■ **Prompt**: Below are entries with pictures in them. Output exactly the lines starting at the line with "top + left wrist" and ending at the line with "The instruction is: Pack", both included, but not the pictures.

■ **Data in this exercise**:
<<<<

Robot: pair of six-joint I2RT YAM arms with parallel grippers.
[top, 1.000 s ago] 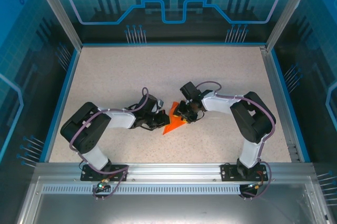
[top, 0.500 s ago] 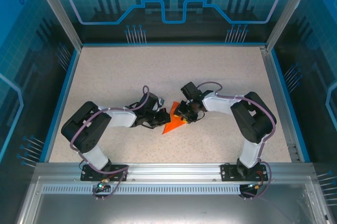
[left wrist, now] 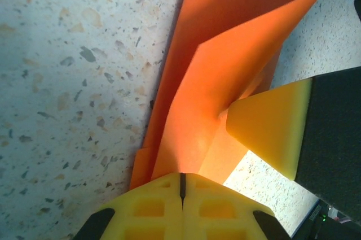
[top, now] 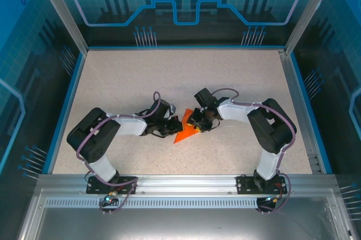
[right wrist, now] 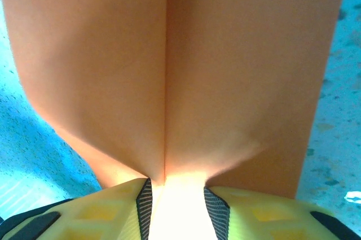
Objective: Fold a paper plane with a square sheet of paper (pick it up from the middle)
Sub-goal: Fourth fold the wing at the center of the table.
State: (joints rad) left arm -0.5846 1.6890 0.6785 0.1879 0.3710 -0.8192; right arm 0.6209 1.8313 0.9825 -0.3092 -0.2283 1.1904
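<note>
Two tools [top: 171, 129] [top: 197, 125] on orange sheet [top: 184, 133]

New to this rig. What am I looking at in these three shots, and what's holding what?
Two small robot arms are bolted at the near edge of a speckled table. The wide shot comes from a camera above and behind them. The two close-ups come from a camera on each wrist, looking past its own yellow fingers. The orange thing between the arms is a partly folded sheet of paper. The left gripper is shut on its edge. The right gripper straddles a crease with its fingers apart, not clamped.
</note>
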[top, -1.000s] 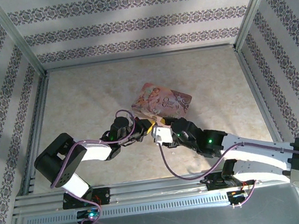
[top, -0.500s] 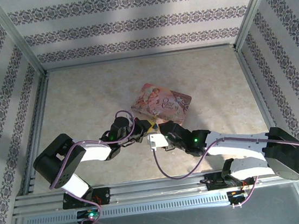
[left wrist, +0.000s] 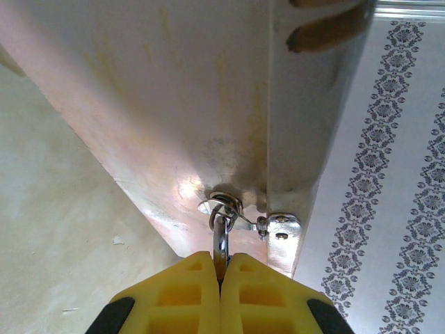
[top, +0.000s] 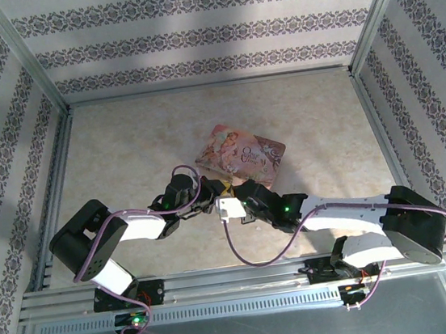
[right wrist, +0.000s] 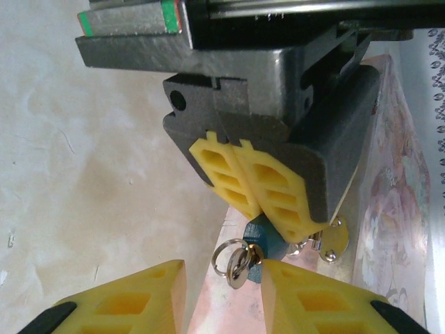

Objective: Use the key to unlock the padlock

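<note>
Arms from both sides meet at the near corner of the pink illustrated tin box [top: 242, 155], which lies on the pale marbled table [top: 123, 147]. I'd say the left arm [top: 132, 225] is there to steady and the right arm [top: 351, 215] to work.

From the left wrist, the left gripper [left wrist: 220, 259] is pinched tight on a thin metal loop [left wrist: 220, 236] threaded through the tin's silvery hasp [left wrist: 233, 207].

From the right wrist, the tiny blue-teal padlock [right wrist: 268, 245] hangs right at those clamped yellow fingertips [right wrist: 236, 177], so the loop is its shackle. Gripping it there stops the body swinging. The thin silvery key [right wrist: 238, 268], on its small split ring [right wrist: 224, 252], dangles at the padlock's lower end. Whether it is seated in the keyhole I cannot tell. The right gripper [right wrist: 222, 273] straddles the key with its jaws apart, touching nothing that I can see, and looks placed to nip and turn it.
</note>
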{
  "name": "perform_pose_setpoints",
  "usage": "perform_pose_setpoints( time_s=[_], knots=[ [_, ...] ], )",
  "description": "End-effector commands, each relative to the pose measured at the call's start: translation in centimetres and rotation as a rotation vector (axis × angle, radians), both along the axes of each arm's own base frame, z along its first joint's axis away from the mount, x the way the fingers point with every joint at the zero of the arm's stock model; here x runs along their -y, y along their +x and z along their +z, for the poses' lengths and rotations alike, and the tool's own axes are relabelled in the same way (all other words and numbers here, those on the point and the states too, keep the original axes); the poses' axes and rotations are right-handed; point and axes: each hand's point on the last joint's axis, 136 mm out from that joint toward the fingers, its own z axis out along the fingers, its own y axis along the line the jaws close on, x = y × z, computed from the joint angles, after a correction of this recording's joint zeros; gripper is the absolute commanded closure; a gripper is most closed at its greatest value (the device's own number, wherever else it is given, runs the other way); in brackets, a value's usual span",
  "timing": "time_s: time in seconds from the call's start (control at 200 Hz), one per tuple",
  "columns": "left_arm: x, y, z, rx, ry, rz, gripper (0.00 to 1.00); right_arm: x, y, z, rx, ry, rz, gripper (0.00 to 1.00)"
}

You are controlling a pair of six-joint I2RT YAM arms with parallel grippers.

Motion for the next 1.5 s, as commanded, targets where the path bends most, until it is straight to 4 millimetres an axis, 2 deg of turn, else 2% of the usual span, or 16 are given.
perform_pose_setpoints(
  time_s=[0.0, 0.38, 0.63, 0.78, 0.999, 1.274, 1.494],
  knots=[
    [1.2, 0.4, 3.1, 0.064, -0.070, -0.018, 1.00, 0.0, 0.7, -0.1, 0.005, 0.024, -0.034, 0.69],
    [1.2, 0.3, 3.1, 0.063, -0.072, -0.017, 1.00, 0.4, 1.4, -0.9, 0.008, 0.017, -0.076, 0.73],
    [1.2, 0.4, 3.2, 0.064, -0.078, -0.017, 1.00, 1.0, 2.0, -1.4, 0.022, 0.002, -0.116, 0.81],
    [1.2, 0.3, 3.1, 0.066, -0.078, -0.015, 1.00, 1.2, 2.3, -1.2, 0.034, 0.016, -0.140, 0.86],
    [1.1, 0.3, 3.1, 0.066, -0.078, -0.013, 1.00, 1.3, 2.5, -0.9, 0.042, 0.047, -0.171, 1.00],
    [1.0, 0.4, 3.0, 0.065, -0.075, -0.009, 1.00, 1.3, 2.8, -0.3, 0.043, 0.109, -0.218, 1.00],
    [1.2, 0.5, 3.3, 0.071, -0.079, -0.007, 1.00, 0.7, 3.6, 1.3, 0.013, 0.272, -0.327, 1.00]
  ],
)
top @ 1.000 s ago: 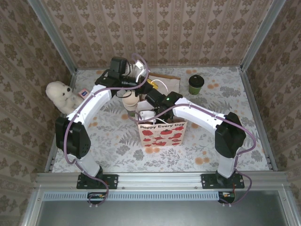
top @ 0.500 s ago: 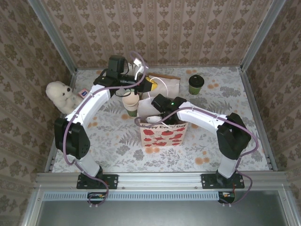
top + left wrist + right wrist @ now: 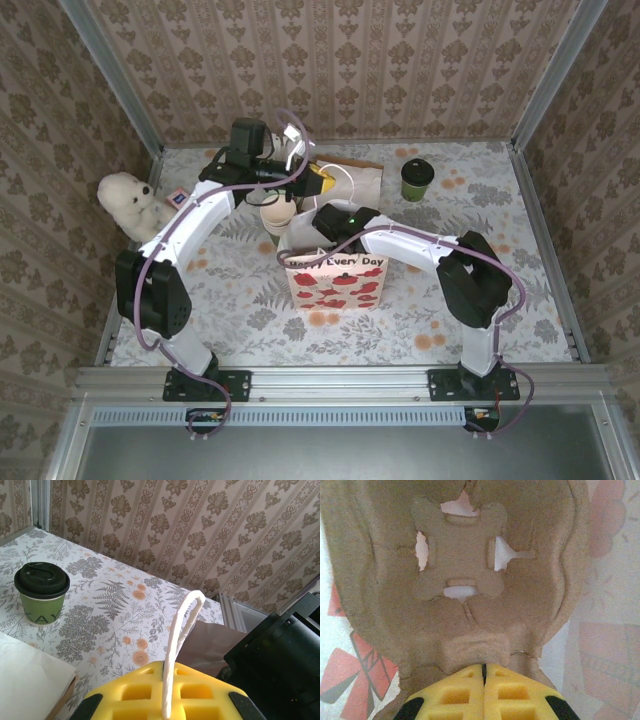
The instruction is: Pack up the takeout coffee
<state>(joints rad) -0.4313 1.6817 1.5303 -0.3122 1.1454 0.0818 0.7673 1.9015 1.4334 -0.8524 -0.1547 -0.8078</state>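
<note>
The takeout coffee (image 3: 417, 178), a dark green cup with a black lid, stands upright at the back right of the table, apart from both grippers; it also stands at the far left in the left wrist view (image 3: 41, 592). A white paper bag (image 3: 335, 280) printed with red hearts stands upright in the middle. My left gripper (image 3: 167, 667) is shut on the bag's white rope handle (image 3: 182, 625), held up behind the bag. My right gripper (image 3: 483, 666) reaches down inside the bag, shut on the edge of a brown pulp cup carrier (image 3: 460, 580).
A stack of lidless green cups (image 3: 278, 215) stands just behind the bag's left corner. A white teddy bear (image 3: 130, 203) sits at the left edge. A flat brown-and-white paper piece (image 3: 360, 178) lies at the back. Patterned walls close three sides.
My right arm has swung left and lowered its wrist into the bag. The bag has shifted a little to the left. The left gripper keeps its hold on the handle.
</note>
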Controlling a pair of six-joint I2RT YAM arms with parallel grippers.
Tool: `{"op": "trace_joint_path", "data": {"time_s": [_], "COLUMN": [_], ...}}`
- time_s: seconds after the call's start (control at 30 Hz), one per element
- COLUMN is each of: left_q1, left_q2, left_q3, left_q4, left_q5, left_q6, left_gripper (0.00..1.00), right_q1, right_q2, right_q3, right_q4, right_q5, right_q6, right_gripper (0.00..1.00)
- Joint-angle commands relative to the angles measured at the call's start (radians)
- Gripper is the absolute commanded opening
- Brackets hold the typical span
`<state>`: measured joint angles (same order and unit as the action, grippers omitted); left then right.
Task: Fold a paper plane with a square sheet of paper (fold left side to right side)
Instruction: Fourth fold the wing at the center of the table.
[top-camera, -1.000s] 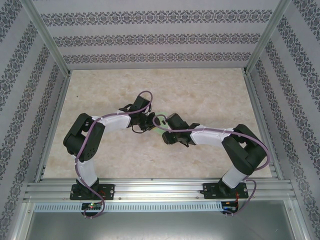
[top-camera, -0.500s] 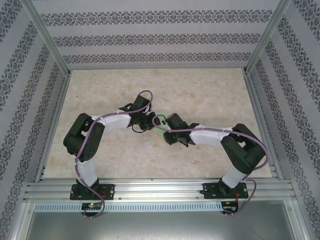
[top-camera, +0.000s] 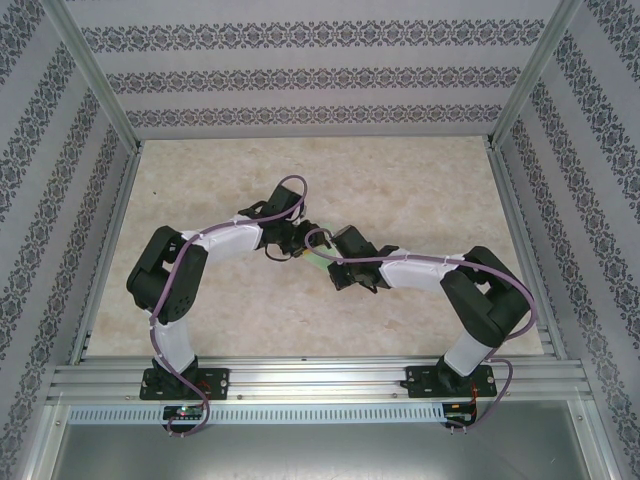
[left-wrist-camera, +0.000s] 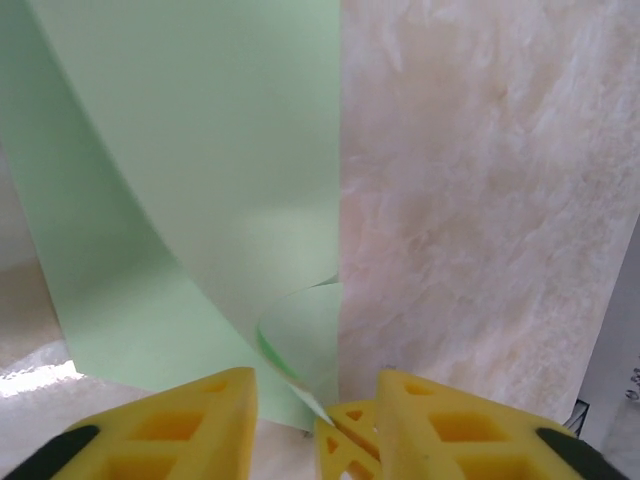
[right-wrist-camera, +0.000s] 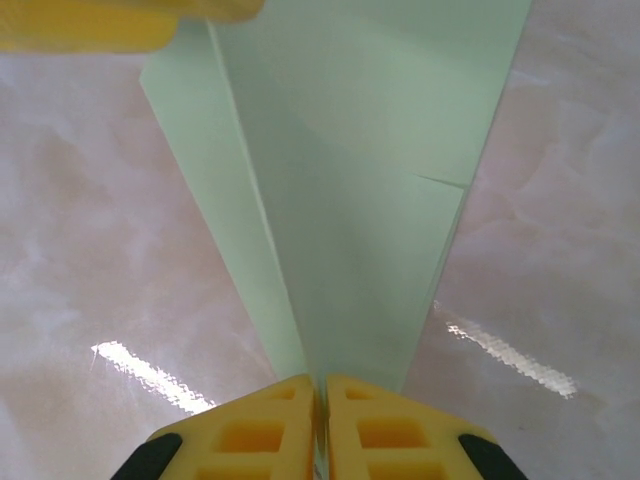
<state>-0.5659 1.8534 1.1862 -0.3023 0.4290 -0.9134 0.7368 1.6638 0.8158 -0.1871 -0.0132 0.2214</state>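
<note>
The sheet of paper (right-wrist-camera: 350, 200) is pale mint green, folded into a layered pointed shape that narrows toward my right gripper (right-wrist-camera: 321, 385). That gripper is shut on the paper's narrow end. In the left wrist view one flap of the paper (left-wrist-camera: 210, 170) lifts off the table and curls over. My left gripper (left-wrist-camera: 315, 405) stands open around that end, one yellow finger on each side. The right gripper's fingertips (left-wrist-camera: 345, 440) pinch the paper's tip between them. From above, both grippers meet mid-table, with a sliver of paper (top-camera: 315, 257) showing between the left gripper (top-camera: 298, 240) and the right gripper (top-camera: 326, 262).
The beige marble tabletop (top-camera: 420, 190) is bare around the arms. Patterned walls and aluminium frame rails (top-camera: 300, 380) enclose the table. A yellow finger of the left gripper (right-wrist-camera: 110, 25) shows at the top left of the right wrist view.
The left gripper has shifted slightly toward the far right, and the right gripper has edged right with the paper. Both stay close together at mid-table.
</note>
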Motion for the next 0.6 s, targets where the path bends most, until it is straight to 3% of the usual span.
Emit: {"op": "trace_joint_path", "data": {"time_s": [0.0, 0.33, 0.57], "left_q1": [0.0, 0.095, 0.136], "left_q2": [-0.045, -0.125, -0.184], "left_q3": [0.044, 0.005, -0.088], "left_q4": [-0.054, -0.072, -0.028], "left_q5": [-0.018, -0.029, -0.025], "left_q6": [0.047, 0.077, 0.084], "left_gripper": [0.43, 0.64, 0.66], "right_q1": [-0.012, -0.025, -0.085], "right_q2": [0.016, 0.024, 0.008], "right_q3": [-0.007, -0.018, -0.065], "right_q4": [0.028, 0.053, 0.141], "right_q5": [-0.024, -0.075, -0.195], "right_q6": [-0.006, 0.007, 0.048], "right_gripper": [0.11, 0.11, 0.09]}}
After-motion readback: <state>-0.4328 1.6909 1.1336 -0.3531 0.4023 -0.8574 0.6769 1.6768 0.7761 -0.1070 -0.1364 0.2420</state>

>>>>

■ **Worked solution**:
top + left wrist + right wrist @ now: 
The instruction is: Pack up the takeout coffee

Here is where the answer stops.